She then began to receive considerable attention due to Nassif's article. She would develop, as a recently discovered artist, a cult following, though she would only perform on Mondays. After a season with great success, Cozza left Ó do Borogodó to produce her debut studio album, “O Samba É Meu Dom" (2004). The album's name is a tribute to a song by Wilson das Neves and Paulo César Pinheiro, one of her most requested songs while at Ó do Borogodó.

=== Albums ===
"O Samba É Meu Dom" (2004), Cozza's first album, was nominated for the Prêmio Tim 2005 for "Best Samba Singer" and "Artist Revelation", as well as the "Revelation" category at Prêmio Rival Petrobras 2005. Her second album, “Quando o Céu Clarear”, was released in 2007 and was named in tribute to a song by Roque Ferreira. The album's artistic direction was done by Cozza and Marcelino Freire.

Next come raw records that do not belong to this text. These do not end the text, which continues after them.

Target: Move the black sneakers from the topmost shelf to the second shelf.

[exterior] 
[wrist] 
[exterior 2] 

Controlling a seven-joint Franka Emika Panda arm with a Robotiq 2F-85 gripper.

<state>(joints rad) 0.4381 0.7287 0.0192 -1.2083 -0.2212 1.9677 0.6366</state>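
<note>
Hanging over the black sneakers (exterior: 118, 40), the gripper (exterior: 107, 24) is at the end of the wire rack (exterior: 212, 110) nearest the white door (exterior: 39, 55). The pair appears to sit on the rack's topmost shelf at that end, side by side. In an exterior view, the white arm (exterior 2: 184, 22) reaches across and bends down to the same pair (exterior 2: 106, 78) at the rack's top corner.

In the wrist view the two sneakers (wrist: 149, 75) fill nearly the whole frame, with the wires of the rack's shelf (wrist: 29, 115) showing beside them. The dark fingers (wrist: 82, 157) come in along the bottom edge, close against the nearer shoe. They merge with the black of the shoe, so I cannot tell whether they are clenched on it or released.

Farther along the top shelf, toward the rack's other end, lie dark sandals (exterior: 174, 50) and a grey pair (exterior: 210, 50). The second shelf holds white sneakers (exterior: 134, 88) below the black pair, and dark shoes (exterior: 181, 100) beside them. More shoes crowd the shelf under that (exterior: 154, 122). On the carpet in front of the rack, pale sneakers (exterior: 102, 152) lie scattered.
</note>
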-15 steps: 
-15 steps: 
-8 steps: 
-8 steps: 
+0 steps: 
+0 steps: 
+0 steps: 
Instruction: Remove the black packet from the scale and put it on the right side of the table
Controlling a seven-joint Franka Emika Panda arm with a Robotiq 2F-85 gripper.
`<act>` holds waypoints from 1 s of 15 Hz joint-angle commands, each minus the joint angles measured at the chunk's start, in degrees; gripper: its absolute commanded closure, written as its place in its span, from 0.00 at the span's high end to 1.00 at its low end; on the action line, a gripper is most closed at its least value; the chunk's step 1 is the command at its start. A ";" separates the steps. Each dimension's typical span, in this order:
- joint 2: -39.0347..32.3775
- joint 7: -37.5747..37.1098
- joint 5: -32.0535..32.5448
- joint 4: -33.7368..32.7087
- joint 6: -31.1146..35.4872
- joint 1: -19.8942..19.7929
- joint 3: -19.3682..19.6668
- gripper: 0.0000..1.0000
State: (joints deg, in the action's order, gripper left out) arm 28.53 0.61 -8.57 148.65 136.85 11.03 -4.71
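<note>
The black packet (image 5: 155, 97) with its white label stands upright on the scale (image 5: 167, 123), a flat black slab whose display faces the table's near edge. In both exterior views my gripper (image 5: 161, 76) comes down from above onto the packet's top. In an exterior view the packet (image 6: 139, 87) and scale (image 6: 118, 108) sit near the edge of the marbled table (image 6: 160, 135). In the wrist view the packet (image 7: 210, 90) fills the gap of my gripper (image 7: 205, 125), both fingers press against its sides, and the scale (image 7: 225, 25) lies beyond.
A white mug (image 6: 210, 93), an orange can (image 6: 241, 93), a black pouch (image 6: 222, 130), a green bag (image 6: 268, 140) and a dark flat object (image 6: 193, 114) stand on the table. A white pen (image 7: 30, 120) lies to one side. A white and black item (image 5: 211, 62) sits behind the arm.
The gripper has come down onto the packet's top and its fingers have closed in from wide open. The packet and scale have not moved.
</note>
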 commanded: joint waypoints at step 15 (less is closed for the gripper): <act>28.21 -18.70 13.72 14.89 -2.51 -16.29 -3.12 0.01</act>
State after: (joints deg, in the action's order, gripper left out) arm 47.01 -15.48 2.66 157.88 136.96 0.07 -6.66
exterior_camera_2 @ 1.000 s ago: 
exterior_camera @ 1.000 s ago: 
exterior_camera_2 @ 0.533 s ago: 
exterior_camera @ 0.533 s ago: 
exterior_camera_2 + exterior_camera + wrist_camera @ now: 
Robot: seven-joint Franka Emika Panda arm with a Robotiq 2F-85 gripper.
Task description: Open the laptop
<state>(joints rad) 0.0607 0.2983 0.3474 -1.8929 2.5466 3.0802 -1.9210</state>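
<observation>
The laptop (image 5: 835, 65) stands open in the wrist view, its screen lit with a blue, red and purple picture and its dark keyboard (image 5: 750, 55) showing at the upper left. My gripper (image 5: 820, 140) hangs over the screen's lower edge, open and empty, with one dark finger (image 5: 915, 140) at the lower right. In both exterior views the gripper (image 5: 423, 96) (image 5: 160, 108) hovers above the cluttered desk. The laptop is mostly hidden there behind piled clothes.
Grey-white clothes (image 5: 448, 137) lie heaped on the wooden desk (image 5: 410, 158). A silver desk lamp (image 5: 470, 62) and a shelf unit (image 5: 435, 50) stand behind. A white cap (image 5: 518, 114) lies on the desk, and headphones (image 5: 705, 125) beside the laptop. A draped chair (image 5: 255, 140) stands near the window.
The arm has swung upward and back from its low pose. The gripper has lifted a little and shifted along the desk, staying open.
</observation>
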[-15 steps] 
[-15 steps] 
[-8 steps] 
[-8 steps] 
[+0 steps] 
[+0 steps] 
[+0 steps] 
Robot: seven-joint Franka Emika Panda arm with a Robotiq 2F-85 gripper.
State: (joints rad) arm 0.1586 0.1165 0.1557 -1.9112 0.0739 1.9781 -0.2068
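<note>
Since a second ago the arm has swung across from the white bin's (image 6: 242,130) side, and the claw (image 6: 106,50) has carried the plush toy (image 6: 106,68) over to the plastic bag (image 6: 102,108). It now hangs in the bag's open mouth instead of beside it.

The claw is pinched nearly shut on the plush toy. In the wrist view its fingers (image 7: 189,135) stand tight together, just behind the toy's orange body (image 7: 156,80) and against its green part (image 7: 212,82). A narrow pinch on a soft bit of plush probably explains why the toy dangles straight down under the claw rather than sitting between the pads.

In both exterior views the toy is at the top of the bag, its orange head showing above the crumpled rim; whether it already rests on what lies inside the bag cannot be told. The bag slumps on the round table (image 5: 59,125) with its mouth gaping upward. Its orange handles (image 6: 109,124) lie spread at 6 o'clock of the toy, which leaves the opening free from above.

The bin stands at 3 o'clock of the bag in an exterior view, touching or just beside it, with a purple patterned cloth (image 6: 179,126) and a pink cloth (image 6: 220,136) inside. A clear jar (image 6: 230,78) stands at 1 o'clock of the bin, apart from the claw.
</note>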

The year after, Cozza launched the DVD version of “Quando o Céu Clarear”, the result of her practicing contemporary dance and with direction made in conjunction with Jorge Balbyns. The DVD includes as participants Maria Rita and Rappin' Hood. Later on, her 2011 album, “Fabiana Cozza”, with production and direction by Paulão Sete Cordas and André Santos, brought her her first Brazilian Music Awards for “Best Samba Singer" in 2012.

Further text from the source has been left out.